## Assignment
Repeat the whole listing, keeping each line as it is.

## Recorded information
↓

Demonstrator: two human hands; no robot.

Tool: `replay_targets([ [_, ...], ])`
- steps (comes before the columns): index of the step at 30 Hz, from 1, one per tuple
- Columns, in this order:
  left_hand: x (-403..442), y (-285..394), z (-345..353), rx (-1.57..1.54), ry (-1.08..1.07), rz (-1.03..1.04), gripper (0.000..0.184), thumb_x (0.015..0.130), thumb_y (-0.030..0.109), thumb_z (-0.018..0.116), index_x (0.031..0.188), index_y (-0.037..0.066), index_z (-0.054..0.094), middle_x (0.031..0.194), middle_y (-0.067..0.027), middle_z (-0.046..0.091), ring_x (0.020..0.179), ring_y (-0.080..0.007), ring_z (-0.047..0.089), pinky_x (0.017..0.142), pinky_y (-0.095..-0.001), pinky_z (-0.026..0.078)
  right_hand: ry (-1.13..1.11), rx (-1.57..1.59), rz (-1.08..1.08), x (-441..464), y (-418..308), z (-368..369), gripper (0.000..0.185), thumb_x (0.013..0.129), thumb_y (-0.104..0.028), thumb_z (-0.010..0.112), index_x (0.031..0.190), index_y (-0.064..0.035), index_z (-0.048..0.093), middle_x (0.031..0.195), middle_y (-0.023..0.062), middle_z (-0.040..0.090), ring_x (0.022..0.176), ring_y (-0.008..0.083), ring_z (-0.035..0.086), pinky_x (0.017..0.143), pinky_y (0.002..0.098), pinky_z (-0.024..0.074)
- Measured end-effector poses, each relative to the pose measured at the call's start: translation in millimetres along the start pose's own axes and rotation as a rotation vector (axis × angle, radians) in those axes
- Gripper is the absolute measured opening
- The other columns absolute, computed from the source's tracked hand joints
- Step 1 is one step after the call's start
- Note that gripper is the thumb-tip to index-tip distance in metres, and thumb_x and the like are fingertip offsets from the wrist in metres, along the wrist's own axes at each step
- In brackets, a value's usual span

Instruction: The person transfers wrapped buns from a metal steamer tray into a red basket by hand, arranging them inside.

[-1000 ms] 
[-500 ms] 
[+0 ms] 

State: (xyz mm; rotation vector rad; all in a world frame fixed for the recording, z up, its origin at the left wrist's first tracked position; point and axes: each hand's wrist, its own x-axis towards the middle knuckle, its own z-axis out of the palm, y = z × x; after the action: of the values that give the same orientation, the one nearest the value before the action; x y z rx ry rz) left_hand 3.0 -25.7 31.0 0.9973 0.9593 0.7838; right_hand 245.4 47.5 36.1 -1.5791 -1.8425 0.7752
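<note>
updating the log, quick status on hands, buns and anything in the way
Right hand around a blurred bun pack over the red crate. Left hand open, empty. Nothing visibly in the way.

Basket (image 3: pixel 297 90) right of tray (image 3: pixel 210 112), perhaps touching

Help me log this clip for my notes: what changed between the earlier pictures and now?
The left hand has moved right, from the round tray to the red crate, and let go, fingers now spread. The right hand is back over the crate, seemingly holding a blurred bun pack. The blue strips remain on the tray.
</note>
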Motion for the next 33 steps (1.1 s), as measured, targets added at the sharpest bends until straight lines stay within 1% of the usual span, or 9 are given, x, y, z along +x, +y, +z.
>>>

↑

## Solution for this task
Demonstrator: two human hands; no robot.

Tool: `replay_targets([ [_, ...], ])`
- steps (comes before the columns): index of the step at 30 Hz, from 1, one per tuple
- Columns, in this order:
  left_hand: x (-403..442), y (-285..394), z (-345..353), rx (-1.57..1.54), ry (-1.08..1.07), rz (-1.03..1.04), gripper (0.000..0.184), thumb_x (0.015..0.130), thumb_y (-0.030..0.109), thumb_z (-0.018..0.116), index_x (0.031..0.188), index_y (-0.037..0.066), index_z (-0.054..0.094), middle_x (0.031..0.194), middle_y (-0.067..0.027), middle_z (-0.046..0.091), ring_x (0.020..0.179), ring_y (-0.080..0.007), ring_z (-0.047..0.089), pinky_x (0.017..0.142), pinky_y (-0.095..-0.001), pinky_z (-0.026..0.078)
  right_hand: ry (-1.13..1.11), rx (-1.57..1.59), rz (-1.08..1.08), x (-441..464), y (-418..308), z (-368..369), gripper (0.000..0.185), thumb_x (0.013..0.129), thumb_y (-0.104..0.028), thumb_z (-0.010..0.112), index_x (0.031..0.190), index_y (-0.064..0.035), index_z (-0.048..0.093), middle_x (0.031..0.195), middle_y (-0.023..0.062), middle_z (-0.040..0.090), ring_x (0.022..0.176), ring_y (-0.008..0.083), ring_z (-0.035..0.086), pinky_x (0.017..0.143), pinky_y (0.002..0.098), pinky_z (-0.024..0.074)
- Measured end-effector poses, each relative to the pose measured at the call's start: translation in millimetres along the start pose's own axes and rotation as a rotation vector (axis × angle, radians) in those axes
- Gripper is the absolute measured opening
- The other columns absolute, computed from the source's tracked hand joints
- Step 1 is one step after the call's start
- Note that gripper is the thumb-tip to index-tip distance in metres, and thumb_x and the like are fingertip offsets from the wrist in metres, along the wrist's own axes at each step
- In brackets, a value's usual span

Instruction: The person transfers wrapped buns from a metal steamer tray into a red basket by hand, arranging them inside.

[-1000 ms] 
[-500 ms] 
[+0 ms] 

State: (xyz mm; rotation vector rad; all in a world frame fixed for the recording, z up, its origin at the left wrist's first tracked position; point and axes: each hand's wrist, its own x-axis towards the middle knuckle, its own z-axis out of the palm, y = z × x; after the action: of the values that give the same orientation, the one nearest the value before the action; x y z rx ry rz) left_hand 3.0 -25.7 31.0 0.9973 0.9593 0.7838; right_hand 245.4 47.5 36.1 -1.5791 -1.8425 0.7752
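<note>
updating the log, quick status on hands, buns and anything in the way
Right hand around a blurred bun pack over the red crate. Left hand open, empty. Nothing visibly in the way.

Basket (image 3: pixel 297 90) right of tray (image 3: pixel 210 112), perhaps touching

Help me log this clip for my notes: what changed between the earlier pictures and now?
The left hand has moved right, from the round tray to the red crate, and let go, fingers now spread. The right hand is back over the crate, seemingly holding a blurred bun pack. The blue strips remain on the tray.
</note>
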Motion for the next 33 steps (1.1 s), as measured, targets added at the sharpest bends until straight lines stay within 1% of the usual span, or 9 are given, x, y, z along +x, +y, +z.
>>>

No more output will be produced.